__PROBLEM DETAILS__
For the listing below, show each line that includes the string "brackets".

** DATA SECTION follows **

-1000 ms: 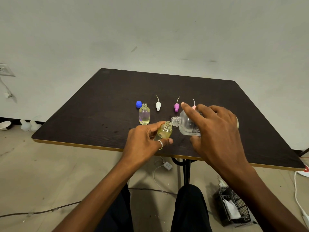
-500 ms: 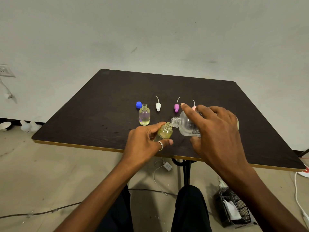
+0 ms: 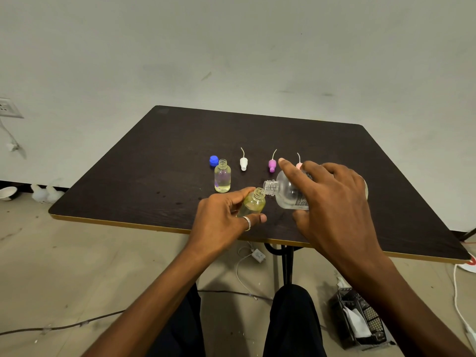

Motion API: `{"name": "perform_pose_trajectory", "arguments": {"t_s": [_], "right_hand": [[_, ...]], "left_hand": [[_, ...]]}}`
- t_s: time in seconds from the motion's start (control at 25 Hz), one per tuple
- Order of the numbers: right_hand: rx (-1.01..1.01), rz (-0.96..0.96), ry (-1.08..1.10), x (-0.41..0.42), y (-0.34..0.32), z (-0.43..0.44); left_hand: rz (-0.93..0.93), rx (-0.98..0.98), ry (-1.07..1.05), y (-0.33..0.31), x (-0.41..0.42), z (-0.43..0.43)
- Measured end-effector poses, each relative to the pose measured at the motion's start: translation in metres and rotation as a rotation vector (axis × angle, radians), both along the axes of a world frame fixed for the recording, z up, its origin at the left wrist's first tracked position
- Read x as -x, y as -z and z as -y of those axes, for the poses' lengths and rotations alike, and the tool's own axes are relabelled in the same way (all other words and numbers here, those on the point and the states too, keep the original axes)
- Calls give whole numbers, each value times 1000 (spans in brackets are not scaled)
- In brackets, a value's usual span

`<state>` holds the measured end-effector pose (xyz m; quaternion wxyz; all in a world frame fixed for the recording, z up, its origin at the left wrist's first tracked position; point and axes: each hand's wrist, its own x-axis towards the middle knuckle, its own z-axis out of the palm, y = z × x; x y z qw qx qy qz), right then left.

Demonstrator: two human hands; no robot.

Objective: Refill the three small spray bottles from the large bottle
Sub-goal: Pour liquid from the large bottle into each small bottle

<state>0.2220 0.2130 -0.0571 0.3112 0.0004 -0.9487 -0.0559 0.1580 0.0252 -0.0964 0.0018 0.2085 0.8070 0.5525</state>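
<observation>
your left hand (image 3: 221, 222) is wrapped around a small bottle (image 3: 253, 203) of yellowish liquid, tilted, just above the near part of the dark table (image 3: 257, 140). your right hand (image 3: 332, 202) grips the large clear bottle (image 3: 286, 191) tipped on its side, its open mouth touching the small bottle's neck. another small bottle (image 3: 222, 177) stands upright and uncapped to the left, with a blue cap (image 3: 213, 160) just behind it. a white spray top (image 3: 243, 163), a purple one (image 3: 272, 164) and a pink one (image 3: 298, 164), partly hidden by your fingers, lie in a row behind.
</observation>
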Motion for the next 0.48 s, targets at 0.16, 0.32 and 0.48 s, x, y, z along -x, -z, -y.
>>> {"name": "perform_pose_trajectory", "arguments": {"t_s": [0.16, 0.32, 0.48], "right_hand": [[7, 3, -2, 1, 0, 0], [3, 3, 0, 0, 0, 0], [3, 13, 6, 0, -1, 0]], "left_hand": [[-13, 12, -2, 0, 0, 0], [-9, 12, -2, 1, 1, -1], [-9, 19, -5, 0, 0, -1]]}}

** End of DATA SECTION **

__EXERCISE RESPONSE__
- Calls give whole numbers, each value times 1000 (spans in brackets are not scaled)
- In brackets, a value's usual span

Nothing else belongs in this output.